**TASK PROMPT:**
Nothing outside the range is wanted. Repeat exactly the lines below from the one with "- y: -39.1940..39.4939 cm" through the one with "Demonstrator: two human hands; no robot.".

**Stored records:**
━━━

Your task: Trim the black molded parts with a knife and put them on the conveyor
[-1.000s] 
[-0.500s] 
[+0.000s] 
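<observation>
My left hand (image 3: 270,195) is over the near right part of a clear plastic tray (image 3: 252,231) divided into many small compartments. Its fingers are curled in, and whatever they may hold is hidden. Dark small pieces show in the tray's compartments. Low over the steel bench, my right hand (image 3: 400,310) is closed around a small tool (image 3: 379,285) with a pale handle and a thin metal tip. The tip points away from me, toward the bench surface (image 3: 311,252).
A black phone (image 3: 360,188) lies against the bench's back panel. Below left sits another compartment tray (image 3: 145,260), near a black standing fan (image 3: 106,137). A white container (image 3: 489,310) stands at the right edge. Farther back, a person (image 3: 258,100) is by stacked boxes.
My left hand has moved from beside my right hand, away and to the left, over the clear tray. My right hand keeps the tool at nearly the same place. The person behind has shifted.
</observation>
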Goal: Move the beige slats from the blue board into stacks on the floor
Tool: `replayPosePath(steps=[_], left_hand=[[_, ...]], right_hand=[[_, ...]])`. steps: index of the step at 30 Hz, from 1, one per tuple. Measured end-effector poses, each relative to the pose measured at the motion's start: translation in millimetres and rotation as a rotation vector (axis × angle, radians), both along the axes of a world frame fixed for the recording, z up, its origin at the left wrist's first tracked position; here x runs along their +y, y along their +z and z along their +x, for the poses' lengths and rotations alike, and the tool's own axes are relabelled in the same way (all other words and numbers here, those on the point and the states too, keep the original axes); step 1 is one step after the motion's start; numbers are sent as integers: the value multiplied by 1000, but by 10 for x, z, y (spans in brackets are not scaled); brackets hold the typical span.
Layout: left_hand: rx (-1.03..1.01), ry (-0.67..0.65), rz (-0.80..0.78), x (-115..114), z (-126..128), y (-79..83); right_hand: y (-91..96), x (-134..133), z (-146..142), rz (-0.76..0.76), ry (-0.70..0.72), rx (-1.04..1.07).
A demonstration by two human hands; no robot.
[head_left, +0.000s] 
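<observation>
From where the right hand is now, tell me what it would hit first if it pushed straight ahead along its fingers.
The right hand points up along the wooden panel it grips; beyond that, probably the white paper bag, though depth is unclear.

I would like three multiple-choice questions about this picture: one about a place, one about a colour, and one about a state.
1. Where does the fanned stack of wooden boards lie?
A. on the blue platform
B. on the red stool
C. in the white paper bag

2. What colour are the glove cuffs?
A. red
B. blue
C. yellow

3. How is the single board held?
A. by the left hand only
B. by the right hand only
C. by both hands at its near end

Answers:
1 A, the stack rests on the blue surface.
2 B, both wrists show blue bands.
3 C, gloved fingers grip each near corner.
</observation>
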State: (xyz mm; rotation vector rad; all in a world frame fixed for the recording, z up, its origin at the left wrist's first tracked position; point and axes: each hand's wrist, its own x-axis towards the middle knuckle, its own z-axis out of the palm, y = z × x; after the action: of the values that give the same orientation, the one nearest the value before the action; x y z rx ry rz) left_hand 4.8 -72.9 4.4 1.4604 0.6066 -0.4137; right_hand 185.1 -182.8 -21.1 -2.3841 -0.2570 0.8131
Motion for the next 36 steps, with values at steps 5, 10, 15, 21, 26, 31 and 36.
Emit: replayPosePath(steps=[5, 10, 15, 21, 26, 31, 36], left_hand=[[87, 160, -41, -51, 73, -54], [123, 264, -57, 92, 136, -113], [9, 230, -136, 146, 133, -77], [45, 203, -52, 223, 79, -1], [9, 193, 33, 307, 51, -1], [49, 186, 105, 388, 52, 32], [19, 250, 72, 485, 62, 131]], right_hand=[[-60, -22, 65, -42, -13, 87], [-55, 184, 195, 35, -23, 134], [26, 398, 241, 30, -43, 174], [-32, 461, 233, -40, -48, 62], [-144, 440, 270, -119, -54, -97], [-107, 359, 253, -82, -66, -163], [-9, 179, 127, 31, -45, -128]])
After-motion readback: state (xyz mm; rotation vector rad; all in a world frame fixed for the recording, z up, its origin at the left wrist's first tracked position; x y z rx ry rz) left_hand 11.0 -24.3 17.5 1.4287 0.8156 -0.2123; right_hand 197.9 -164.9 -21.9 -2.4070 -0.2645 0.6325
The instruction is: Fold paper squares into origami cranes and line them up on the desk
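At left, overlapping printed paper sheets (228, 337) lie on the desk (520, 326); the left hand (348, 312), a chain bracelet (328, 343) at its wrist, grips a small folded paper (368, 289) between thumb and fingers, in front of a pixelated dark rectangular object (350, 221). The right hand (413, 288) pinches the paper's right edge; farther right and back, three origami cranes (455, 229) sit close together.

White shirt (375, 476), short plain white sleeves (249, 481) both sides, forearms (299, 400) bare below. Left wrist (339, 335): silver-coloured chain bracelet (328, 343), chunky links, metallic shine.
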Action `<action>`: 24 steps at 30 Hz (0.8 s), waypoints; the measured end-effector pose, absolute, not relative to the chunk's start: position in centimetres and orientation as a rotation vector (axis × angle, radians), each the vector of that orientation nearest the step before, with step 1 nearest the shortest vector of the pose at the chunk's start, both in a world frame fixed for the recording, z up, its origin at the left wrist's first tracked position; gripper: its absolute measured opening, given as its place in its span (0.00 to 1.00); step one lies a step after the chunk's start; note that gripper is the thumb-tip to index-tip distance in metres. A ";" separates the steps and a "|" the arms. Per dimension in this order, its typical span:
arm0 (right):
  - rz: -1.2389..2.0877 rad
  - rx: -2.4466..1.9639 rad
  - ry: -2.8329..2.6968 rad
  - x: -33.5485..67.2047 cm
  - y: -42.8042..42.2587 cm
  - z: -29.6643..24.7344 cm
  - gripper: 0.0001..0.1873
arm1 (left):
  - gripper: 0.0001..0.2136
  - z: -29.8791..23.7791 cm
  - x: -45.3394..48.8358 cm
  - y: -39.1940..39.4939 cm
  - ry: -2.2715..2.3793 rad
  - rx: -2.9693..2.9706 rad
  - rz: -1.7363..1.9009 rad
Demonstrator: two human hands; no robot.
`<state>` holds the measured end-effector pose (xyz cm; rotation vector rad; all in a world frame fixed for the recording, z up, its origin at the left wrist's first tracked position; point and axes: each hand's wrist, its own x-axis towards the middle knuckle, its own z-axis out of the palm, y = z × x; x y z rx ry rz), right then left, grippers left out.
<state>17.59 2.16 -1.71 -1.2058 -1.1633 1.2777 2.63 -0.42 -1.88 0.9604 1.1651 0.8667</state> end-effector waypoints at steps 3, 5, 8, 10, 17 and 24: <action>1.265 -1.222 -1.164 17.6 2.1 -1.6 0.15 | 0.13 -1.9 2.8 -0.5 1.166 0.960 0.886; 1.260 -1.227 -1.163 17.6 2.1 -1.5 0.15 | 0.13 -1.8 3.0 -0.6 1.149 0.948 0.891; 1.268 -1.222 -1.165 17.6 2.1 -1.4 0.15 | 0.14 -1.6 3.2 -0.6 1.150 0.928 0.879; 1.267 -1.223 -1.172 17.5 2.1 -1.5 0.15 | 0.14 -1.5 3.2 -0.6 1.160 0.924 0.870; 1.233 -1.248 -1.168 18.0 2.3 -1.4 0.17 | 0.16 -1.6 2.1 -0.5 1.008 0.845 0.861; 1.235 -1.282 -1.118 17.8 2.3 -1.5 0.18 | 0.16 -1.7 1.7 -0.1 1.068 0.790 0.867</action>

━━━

**PROBLEM SOLUTION:**
  - y: -39.1940..39.4939 cm
  - ry: -2.2715..2.3793 rad
  - rx: -2.9693..2.9706 rad
  - rz: -1.7363..1.9009 rad
Demonstrator: two human hands; no robot.

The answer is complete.